Бэлль неожиданно поняла, что все это время напрасно демонстрировала собственное превосходство — должно быть, многие владельцы магазинов в Севен-Дайлс смеялись над ней: только посмотрите на дочь хозяйки борделя, она имеет наглость вести себя надменно, ходить с таким важным видом! Бэлль зарделась при мысли о том, что за ее спиной говорили люди; вероятно, они даже спорили на то, сколько она продержится, прежде чем начнет себя продавать.

Девочка попыталась поговорить об этом с Мог, но та моментально ее осадила.

— Не смей осуждать мать, Бэлль.
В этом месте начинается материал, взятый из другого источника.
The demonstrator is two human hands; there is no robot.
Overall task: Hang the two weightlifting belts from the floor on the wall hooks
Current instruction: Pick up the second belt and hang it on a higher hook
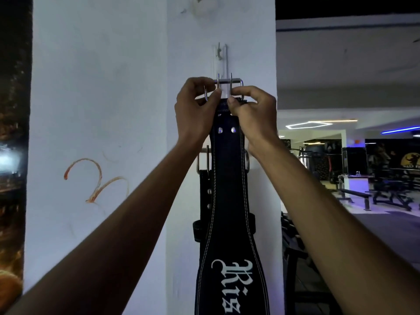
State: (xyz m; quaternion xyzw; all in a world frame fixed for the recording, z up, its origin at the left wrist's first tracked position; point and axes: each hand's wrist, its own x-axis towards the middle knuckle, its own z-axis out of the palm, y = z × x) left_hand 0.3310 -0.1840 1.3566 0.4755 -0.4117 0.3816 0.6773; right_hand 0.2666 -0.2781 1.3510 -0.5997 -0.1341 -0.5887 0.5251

Ты понятия не имеешь, как тяжело женщине самой зарабатывать себе на жизнь, — раздраженно ответила она. — Уборщицы, швеи, продавщицы — все они так мало получают, а работать приходится очень много. Я не всегда одобряла поступки твоей матери, но на твоем месте не стала бы задирать нос и бежать отсюда. Энни делала все возможное, чтобы свести концы с концами. Я надеюсь, тебе никогда не придется оказаться в ее положении.

Казалось, стены борделя давят на Бэлль, и как она ни старалась отогнать воспоминания о выпученных глазах Милли, о том ужасном человеке, прижимающем член к щеке проститутки, ничего не получалось. Ей отчаянно не хватало свежего воздуха, она устала от постоянных перебранок между девушками, от испуганного лица Энни.

Но больше всего Бэлль хотела увидеть Джимми. По некой необъяснимой словами причине она чувствовала, что он сможет понять, через что ей пришлось пройти.

Девочка надела свою старую серую накидку, отороченную мехом, самые крепкие сапоги и выскользнула через черный ход. Последние три дня снегопада не было, но мороз не спадал, поэтому ни снег, ни лед не растаяли. От былой белоснежной красоты ничего не осталось: снег на дорогах и тротуарах, утрамбованный повозками и экипажами, почернел от грязи и конского навоза. Многие владельцы магазинов посыпали дорожки перед входом солью и песком, чтобы никто не упал — чем еще больше обезобразили улицу.

Бэлль осторожно пробиралась по Монмут-стрит, приподнимая подол юбки, чтобы не запачкаться. Было всего девять часов очередного серого, очень холодного утра, и девочке казалось, что солнце не проглядывало сквозь тучи уже несколько недель.